But the alternatives to regulation, prohibition and anarchy, are much worse. Alcohol prohibition was partly a reaction to alcohol anarchy. There were very few controls and abuse was out of control. So they tried prohibition and that didn't work either. Eventually they compromised on regulation, and that has worked much better, although imperfectly.

The pattern of synthesizing the experiences of anarchy and prohibition to get regulation can be seen in other contexts. Switzerland tried cracking down on hard drug use, then they tried allowing drugs in a needle park, and when neither of those worked, they tried regulating addiction. The Swiss seem happier with the results of regulation.

This argument isn't going to go down well with our Libertarian allies. I've met a lot of Libertarians who seem to want marijuana to be the only product in America that is completely unregulated and untaxed. They talk about the Tomato Model, as if production of tomatoes and other agricultural products were really unregulated. I respect the Libertarian view, which is internally consistent and sensible. But I urge Libertarians who oppose regulations to start with alcohol, not marijuana. We've long argued that marijuana should be regulated like alcohol. If we clean up or eliminate alcohol regulation, it will make sense to do the same for marijuana and other drugs.

Prohibitionists are on the same side as drug dealers. Drug dealers oppose regulation and taxation. Prohibitionists oppose regulation and taxation. We should ask the drug czar and others: Are you on the drug dealers' payroll, or do you work for them for free?

The unspoken deal prohibitionists have with is simple. We'll put 10 percent of you in prison and make the other 90 percent of you rich. Drug dealers are happy to take this deal because each of them believes they'll be part of the 90 percent. And indeed it is often the dumber and less careful dealers who get caught. In other words, we have an evolutionary survival-of-the-fittest system that makes drug networks more and more efficient.

For the Nevada campaign I wanted to see an ad that showed the drug czar and a stereotype of a drug dealer (ponytail and earring). Czar: I sell fear. Dealer: I sell marijuana. Both: We oppose Measure 9. Don't regulate or tax marijuana. The current system works just fine. I imagined a billboard with the words: Save our jobs. Vote no on Measure 9. Marijuana Retailers of Nevada. But the Nevada organization had a much more reasonable plan, and offensive ads like this wouldn't have fit in their campaign.

My position is ironic. The drug czar thinks drug dealers are immoral thugs preying on innocent customers who are too stupid to make their own choices, yet he wants to continue the same. I am a strong supporter of capitalism who thinks selling dangerous products to people who want to buy them is perfectly legitimate, yet I want to put drug dealers out of business.

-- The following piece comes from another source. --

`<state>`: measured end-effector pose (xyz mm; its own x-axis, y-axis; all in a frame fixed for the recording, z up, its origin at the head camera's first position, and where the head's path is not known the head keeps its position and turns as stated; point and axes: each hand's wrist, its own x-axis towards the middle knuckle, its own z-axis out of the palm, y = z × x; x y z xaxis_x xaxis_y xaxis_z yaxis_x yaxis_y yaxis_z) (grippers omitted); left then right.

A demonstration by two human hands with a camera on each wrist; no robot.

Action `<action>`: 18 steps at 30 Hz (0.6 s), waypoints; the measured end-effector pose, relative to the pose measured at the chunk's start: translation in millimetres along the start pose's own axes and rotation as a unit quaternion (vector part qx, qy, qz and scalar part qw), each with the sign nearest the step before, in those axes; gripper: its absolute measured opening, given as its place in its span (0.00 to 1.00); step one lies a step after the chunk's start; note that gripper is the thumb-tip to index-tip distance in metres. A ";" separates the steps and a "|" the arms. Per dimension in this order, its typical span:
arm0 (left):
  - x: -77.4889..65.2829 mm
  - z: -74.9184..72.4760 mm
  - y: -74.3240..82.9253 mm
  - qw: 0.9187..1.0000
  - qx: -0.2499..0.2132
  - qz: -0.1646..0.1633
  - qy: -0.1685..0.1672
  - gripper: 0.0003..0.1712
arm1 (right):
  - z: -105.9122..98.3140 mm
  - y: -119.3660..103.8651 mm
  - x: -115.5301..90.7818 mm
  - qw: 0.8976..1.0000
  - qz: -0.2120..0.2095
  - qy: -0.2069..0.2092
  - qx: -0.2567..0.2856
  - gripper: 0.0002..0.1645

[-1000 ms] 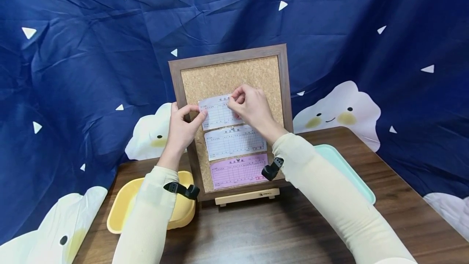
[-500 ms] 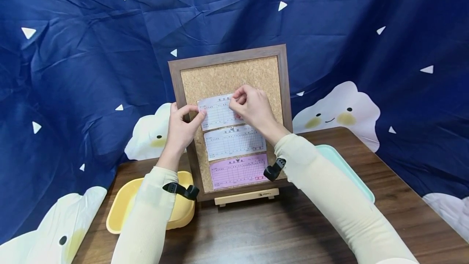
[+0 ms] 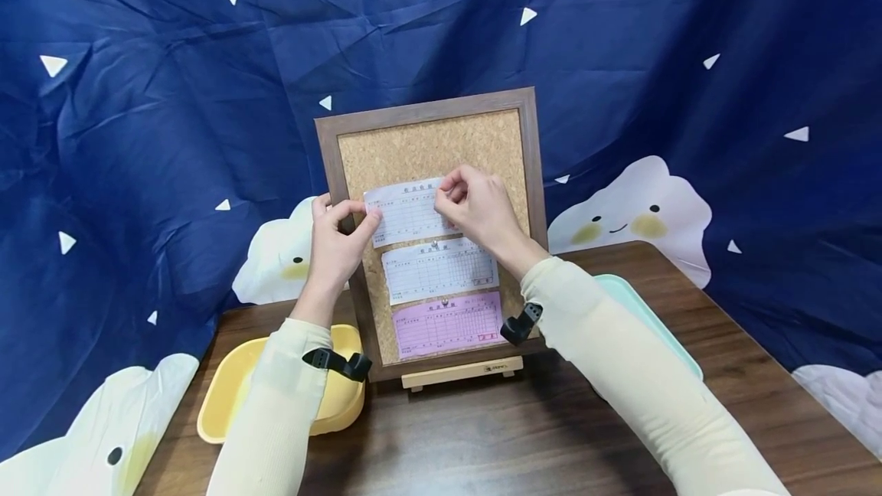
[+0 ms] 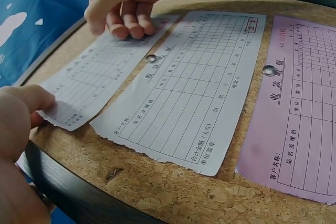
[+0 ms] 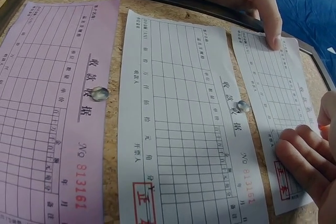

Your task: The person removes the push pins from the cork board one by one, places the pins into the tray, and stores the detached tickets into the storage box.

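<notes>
My left hand [image 3: 338,239] pinches the left edge of a white receipt slip [image 3: 403,213] between thumb and index finger, flat against the cork board [image 3: 427,150]. My right hand [image 3: 482,209] is at that slip's upper right part, thumb and index fingertips together. What lies between them is hidden, so I cannot tell what they hold. In the right wrist view its other fingers [image 5: 302,153] curl over the slip near a red stamp. Below hang a second white slip [image 3: 441,270] and a purple slip [image 3: 448,324], each with a clear pushpin [image 5: 100,94] at its top edge.
The board has a brown wooden frame [image 3: 427,107] and leans on a light wooden easel [image 3: 462,373]. Yellow containers [image 3: 222,396] stand left on the wooden table [image 3: 448,442], partly behind the left forearm. A mint tray [image 3: 654,320] lies to the right.
The top slip has slid a little to the left with my left hand. My right hand has shifted slightly right, so more of the slip's printed heading shows.
</notes>
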<state>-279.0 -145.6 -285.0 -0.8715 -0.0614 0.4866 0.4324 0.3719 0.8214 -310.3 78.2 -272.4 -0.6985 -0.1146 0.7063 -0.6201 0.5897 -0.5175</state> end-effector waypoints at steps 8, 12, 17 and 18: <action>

Actually, this argument glosses over a serious problem. When this nation finally comes to its senses and regulates drugs, people, areas, and even countries that depend on drug sales are going to be in serious trouble. The most talented and ambitious people in our inner cities are going to be cut out of their only reasonable economic opportunity. Countries like Colombia, Afghanistan, and Myanmar, are going to have serious economic difficulties. British Columbia and Northern California are in for a depression. It would be nice if we could have some programs to integrate the old economy into a new economy, but don't count on anything that sensible.

Prohibitionists want to give drug users a free ride. Alcohol users pay an extremely high tax rate (seems like it was about 80 percent in Washington State). Pot smokers pay nothing. Prohibition doesn't really stop people from using drugs. It just stops them from paying taxes. Most drug users (but not drug sellers) want to pay their fair share of taxes, but the government won't let them.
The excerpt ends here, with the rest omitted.